The fish bowl approached. Tai moved straight. She felt loose and light like water. We walked right past the fishbowl hole and around the end of the arena and headed back toward the horses waiting outside the gate. Tai's ears flicked toward the shuffling horses. I felt her desire to be near them and then I opened my reins and asked her to shift right and go on a bit. We made two steps. Tai tipped her nose left, her body shaped like a half-moon. We went on a few more steps until she got straight again and then I asked for a stop.

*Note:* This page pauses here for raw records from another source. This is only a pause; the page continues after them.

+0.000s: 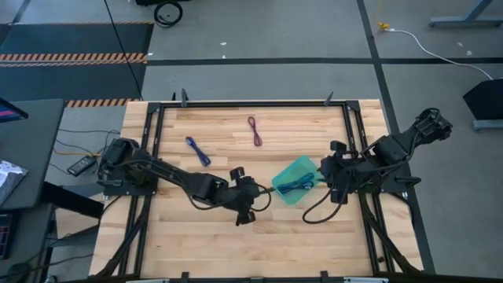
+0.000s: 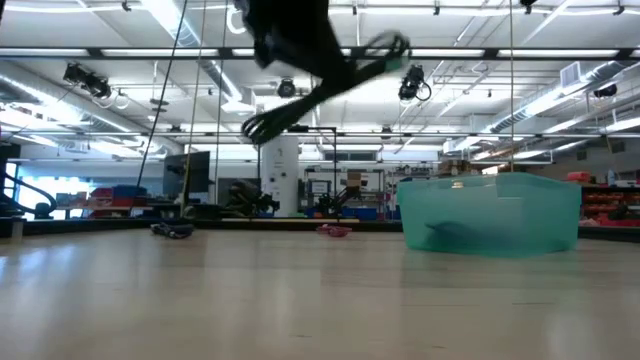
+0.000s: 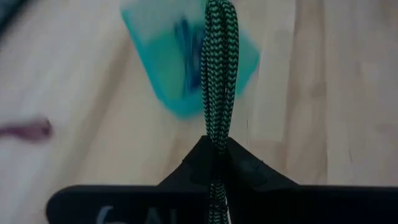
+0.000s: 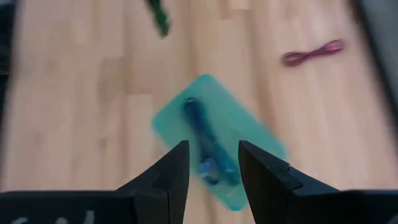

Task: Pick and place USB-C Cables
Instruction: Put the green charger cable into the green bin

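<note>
The left gripper (image 1: 253, 202) held the dark green braided USB-C cable (image 3: 219, 81) pinched in its jaws, at the teal rectangular plastic tray's (image 1: 284, 174) nine o'clock. The dangling cable could snag the rim and spill out. The right gripper (image 4: 213, 163), jaws parted and empty, hovered over the tray.

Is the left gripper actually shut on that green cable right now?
Yes, shut. In its wrist view the left gripper pinches the green cable between closed fingertips, short of the tray.

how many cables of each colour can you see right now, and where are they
Purple-blue: 2, one loose on the table, one in the teal tray
Maroon-magenta: 1, loose on the table
Dark green: 1, clamped in the left tool
Total: 4 cables; the right tool is open and holds none.
</note>
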`<action>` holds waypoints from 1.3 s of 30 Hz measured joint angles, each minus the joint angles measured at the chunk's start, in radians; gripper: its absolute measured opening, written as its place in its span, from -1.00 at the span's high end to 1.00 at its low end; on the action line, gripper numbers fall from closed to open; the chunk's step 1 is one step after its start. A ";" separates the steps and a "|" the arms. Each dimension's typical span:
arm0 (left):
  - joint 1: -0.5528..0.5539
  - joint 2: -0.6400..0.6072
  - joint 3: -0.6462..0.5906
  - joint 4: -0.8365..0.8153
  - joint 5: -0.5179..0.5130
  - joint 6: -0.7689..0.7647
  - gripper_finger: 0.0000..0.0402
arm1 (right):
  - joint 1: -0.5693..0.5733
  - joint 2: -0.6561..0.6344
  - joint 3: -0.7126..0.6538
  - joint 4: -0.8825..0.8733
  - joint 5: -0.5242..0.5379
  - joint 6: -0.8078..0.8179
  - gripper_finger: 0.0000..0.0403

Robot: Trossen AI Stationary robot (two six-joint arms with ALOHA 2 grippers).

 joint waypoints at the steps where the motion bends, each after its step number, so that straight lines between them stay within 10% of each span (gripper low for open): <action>1: -0.007 -0.008 0.000 0.026 -0.021 0.025 0.89 | 0.000 0.001 -0.015 0.016 -0.038 0.004 0.28; 15: -0.148 -0.063 -0.014 0.450 -0.121 0.322 0.89 | -0.002 0.002 -0.380 0.739 -0.036 -0.218 0.29; 25: -0.186 -0.172 -0.378 1.040 -0.015 0.339 0.89 | -0.016 0.009 -0.545 1.411 -0.006 -0.434 0.29; 39: -0.105 -0.180 -0.591 1.507 0.156 0.361 0.88 | -0.044 0.101 -0.593 1.607 -0.013 -0.429 0.31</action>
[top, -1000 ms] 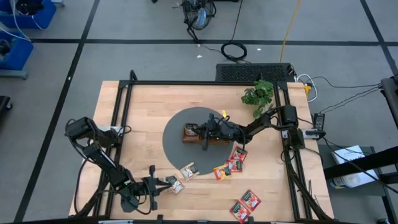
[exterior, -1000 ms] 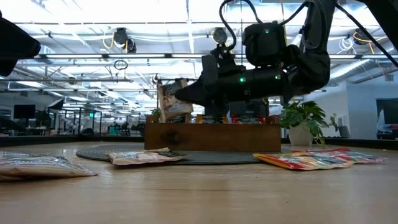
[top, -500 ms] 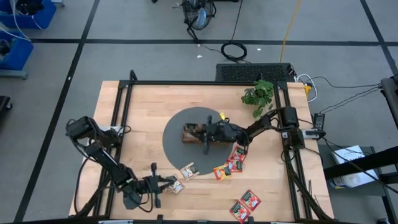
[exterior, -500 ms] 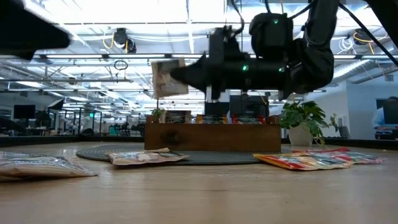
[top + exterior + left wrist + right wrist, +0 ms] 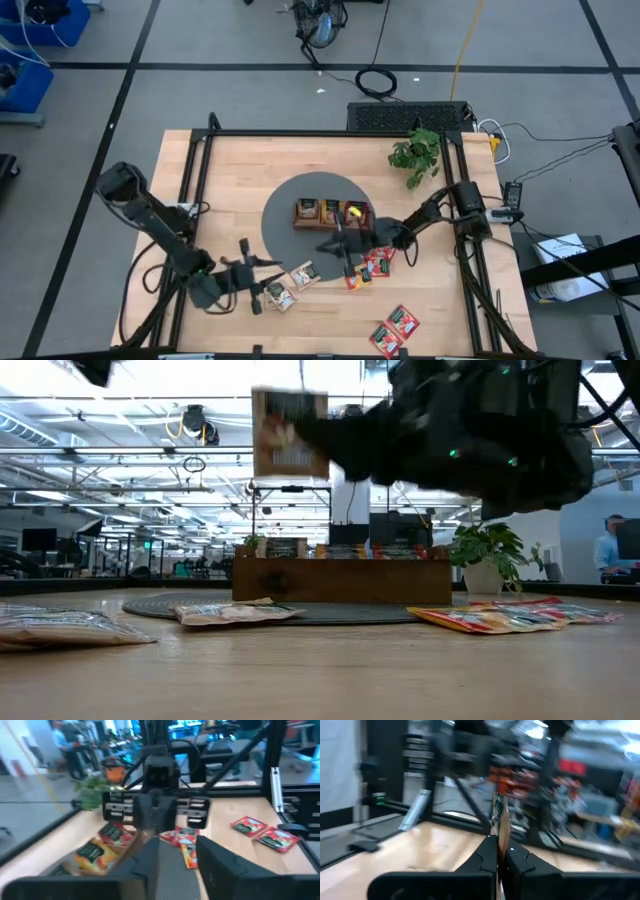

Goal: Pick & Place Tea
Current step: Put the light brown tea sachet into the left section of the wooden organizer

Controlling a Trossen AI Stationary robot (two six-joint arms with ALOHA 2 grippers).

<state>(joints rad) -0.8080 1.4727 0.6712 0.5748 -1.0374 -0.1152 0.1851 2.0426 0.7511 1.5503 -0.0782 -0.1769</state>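
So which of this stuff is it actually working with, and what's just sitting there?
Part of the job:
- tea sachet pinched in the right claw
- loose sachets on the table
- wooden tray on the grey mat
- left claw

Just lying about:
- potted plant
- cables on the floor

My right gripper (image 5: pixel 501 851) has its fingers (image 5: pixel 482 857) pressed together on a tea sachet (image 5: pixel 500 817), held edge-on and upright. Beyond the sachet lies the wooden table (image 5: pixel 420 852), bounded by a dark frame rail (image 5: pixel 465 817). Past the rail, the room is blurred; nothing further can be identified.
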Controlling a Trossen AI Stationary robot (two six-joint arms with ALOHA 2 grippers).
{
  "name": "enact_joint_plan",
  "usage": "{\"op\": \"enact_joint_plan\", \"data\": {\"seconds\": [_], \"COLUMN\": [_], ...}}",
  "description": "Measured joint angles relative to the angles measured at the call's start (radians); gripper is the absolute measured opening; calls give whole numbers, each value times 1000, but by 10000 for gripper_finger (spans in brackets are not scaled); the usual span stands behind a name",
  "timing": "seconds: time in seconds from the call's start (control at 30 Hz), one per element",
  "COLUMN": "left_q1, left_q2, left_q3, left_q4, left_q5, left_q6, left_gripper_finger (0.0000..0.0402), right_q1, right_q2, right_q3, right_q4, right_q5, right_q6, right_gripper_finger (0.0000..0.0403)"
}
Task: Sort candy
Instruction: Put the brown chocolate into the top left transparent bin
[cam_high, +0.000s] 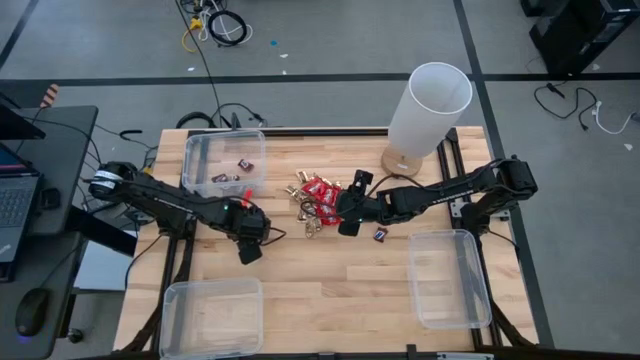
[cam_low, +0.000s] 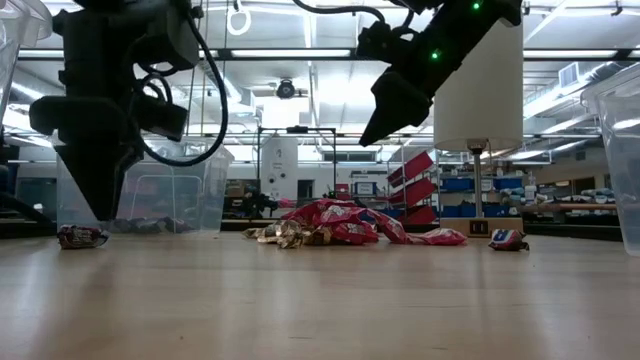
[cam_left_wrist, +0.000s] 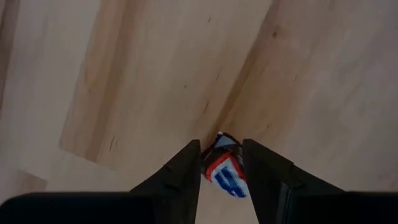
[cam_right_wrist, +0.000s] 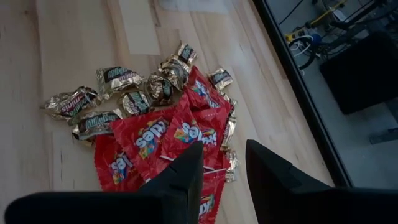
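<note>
Heap of shiny red packets (cam_right_wrist: 163, 140) and gold-foil pieces (cam_right_wrist: 118, 93) lies mid-desk, toward far edge. One small dark mini bar (cam_high: 379, 235) sits apart beside heap. Few more pieces lie in clear plastic bin (cam_high: 225, 163) at far left. Left tool (cam_left_wrist: 221, 171) is clamped on small red-white-blue wrapped candy (cam_left_wrist: 224, 174), just above pale wooden desk (cam_high: 330, 280). Right tool (cam_right_wrist: 222, 165) hovers over red packets, fingers apart, nothing between them.
</note>
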Motion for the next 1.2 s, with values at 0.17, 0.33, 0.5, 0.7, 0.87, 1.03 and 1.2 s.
{"op": "enact_joint_plan", "data": {"seconds": [0.17, 0.33, 0.5, 0.7, 0.87, 1.03, 1.2], "left_q1": [0, 0, 0, 3, 3, -25, -40], "left_q2": [0, 0, 0, 0, 0, 0, 0], "left_q3": [-34, -65, -75, -57, -1, 8, 8], "left_q4": [10, 34, 26, -16, -106, -121, -94], "left_q5": [0, 13, 15, 5, -3, 1, 7], "left_q6": [1, 2, 11, 34, 119, 365, 555], "left_gripper_finger": [122, 122, 122, 122, 121, 121, 121], "right_q1": [0, 0, 0, 0, 0, 0, 0], "right_q2": [0, 0, 0, 0, 0, 0, 1], "right_q3": [0, 0, 0, 0, 0, 0, 0], "right_q4": [2, 3, 8, 14, 15, 21, 21], "right_q5": [0, 0, 0, 0, 0, 0, 0], "right_q6": [-5, -5, -5, -5, -5, -5, -5], "right_gripper_finger": [107, 107, 107, 107, 107, 107, 107]}}
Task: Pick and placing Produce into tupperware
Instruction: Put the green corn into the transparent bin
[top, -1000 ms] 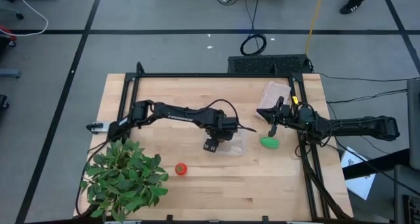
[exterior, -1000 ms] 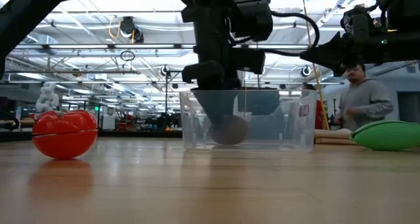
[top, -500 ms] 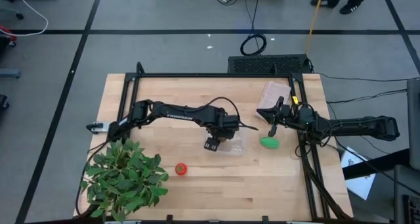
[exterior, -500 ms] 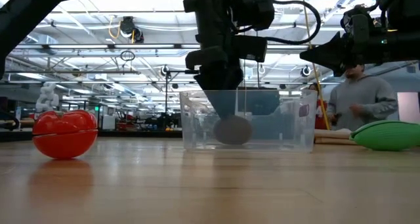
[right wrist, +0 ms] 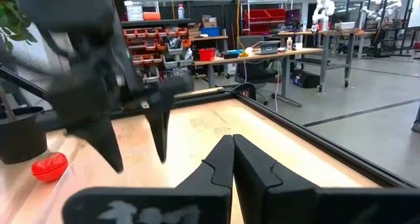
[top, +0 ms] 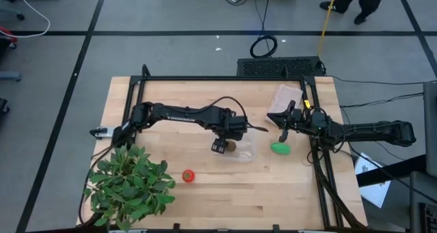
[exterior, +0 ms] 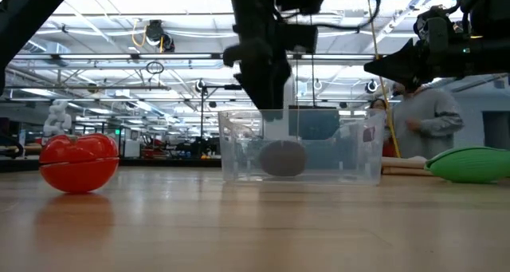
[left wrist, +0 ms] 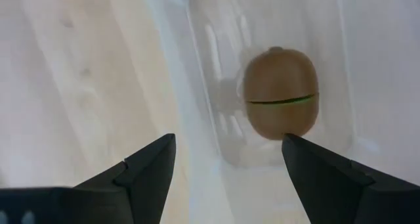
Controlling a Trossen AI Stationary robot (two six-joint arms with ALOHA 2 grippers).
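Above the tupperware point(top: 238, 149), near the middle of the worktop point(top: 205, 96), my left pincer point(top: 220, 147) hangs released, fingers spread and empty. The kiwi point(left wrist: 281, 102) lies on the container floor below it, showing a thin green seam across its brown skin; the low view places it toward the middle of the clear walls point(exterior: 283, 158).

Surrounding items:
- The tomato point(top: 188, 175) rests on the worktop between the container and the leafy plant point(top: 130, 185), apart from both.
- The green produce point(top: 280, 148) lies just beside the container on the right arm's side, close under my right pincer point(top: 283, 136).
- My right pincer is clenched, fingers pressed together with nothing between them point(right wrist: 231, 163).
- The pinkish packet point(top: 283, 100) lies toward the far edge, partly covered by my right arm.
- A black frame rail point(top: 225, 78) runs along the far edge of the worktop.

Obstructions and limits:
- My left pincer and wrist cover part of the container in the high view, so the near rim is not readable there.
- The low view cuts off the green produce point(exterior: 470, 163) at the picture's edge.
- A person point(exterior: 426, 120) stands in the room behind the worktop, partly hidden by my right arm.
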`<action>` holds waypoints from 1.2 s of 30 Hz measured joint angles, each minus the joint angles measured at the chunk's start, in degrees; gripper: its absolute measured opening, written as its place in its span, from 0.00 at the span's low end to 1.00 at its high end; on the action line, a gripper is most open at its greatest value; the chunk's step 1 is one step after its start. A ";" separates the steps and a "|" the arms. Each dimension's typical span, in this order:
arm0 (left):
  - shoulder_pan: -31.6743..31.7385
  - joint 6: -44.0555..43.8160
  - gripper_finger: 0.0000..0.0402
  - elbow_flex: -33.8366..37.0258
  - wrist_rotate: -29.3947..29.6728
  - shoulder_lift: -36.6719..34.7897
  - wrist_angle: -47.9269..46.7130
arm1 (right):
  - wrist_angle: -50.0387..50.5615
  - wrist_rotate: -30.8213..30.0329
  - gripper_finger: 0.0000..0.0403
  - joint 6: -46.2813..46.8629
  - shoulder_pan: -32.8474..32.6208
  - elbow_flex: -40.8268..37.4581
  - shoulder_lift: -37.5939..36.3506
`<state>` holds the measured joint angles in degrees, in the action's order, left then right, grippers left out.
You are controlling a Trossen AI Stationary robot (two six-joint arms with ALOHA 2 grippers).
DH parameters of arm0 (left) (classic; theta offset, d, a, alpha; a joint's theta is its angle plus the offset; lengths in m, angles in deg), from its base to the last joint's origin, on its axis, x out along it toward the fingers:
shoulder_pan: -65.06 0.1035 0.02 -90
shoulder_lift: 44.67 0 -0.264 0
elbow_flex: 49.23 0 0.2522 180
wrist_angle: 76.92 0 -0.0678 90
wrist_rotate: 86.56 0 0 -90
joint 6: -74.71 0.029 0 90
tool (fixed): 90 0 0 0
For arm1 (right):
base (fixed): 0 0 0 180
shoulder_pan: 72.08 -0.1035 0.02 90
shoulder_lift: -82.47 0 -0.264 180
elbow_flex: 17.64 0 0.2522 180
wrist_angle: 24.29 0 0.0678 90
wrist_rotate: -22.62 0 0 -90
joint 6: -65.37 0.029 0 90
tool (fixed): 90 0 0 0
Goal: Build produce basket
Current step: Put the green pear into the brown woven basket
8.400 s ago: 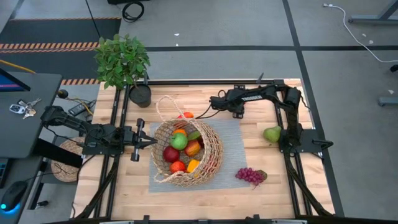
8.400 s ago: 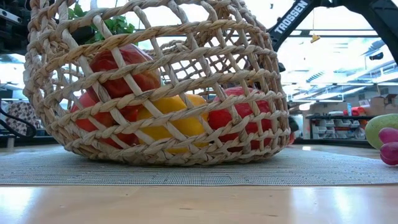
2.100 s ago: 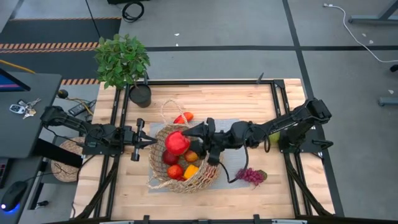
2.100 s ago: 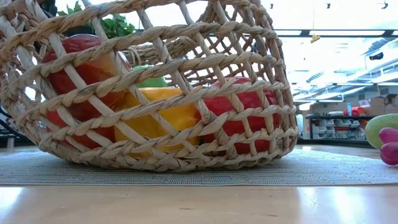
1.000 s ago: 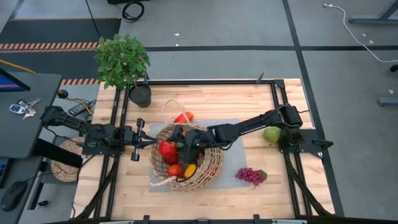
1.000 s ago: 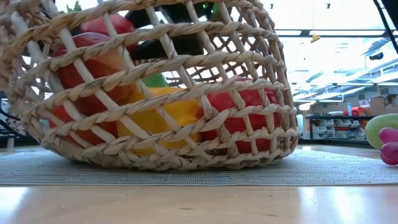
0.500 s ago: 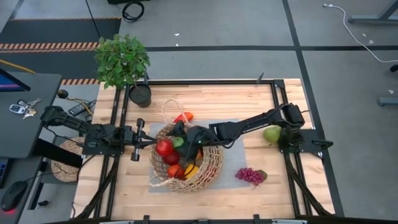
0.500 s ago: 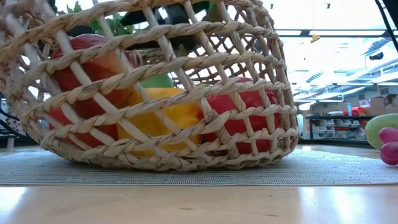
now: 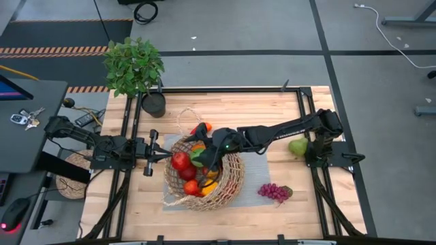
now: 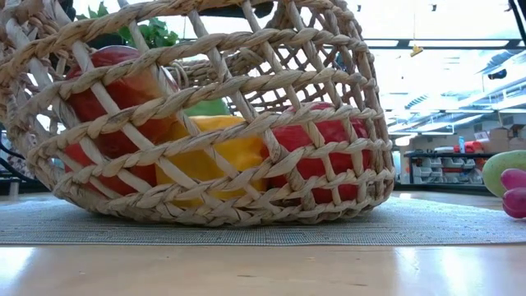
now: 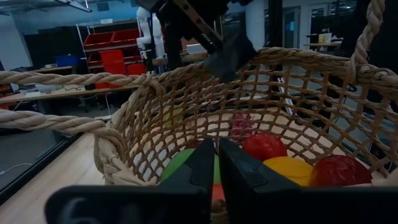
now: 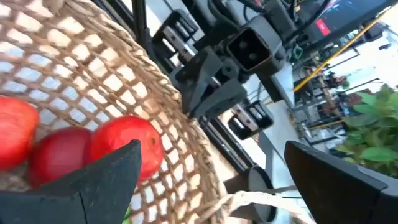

It wasn't perfect. Nowhere near. But, we were amicable. Tai wasn't twisting and bobbing her head in frantic frustration. I wasn't biting my cheek, exasperated. I swung off her back and rubbed her ears. Tai yielded her head to me and snuffled around my pockets for a forgotten carrot.
Another thing Ray Hunt sometimes says is "Adjust to fit a situation." The situation here was that it might take me another day, a month, a year, maybe even three to get to the two-track of my dreams. I wasn't going to "Just do it and be done with it." But that had to be OK. The subtleties of learning how to feel my horse feeling back to me, the tremendous amount of attention required to understand my timing in relation to my horse's balance can't be gleaned solely from a clinic, a book or a trainer's video. This learning can only happen in the saddle. Ultimately, it's a private matter, a quiet conversation, between my horse and me.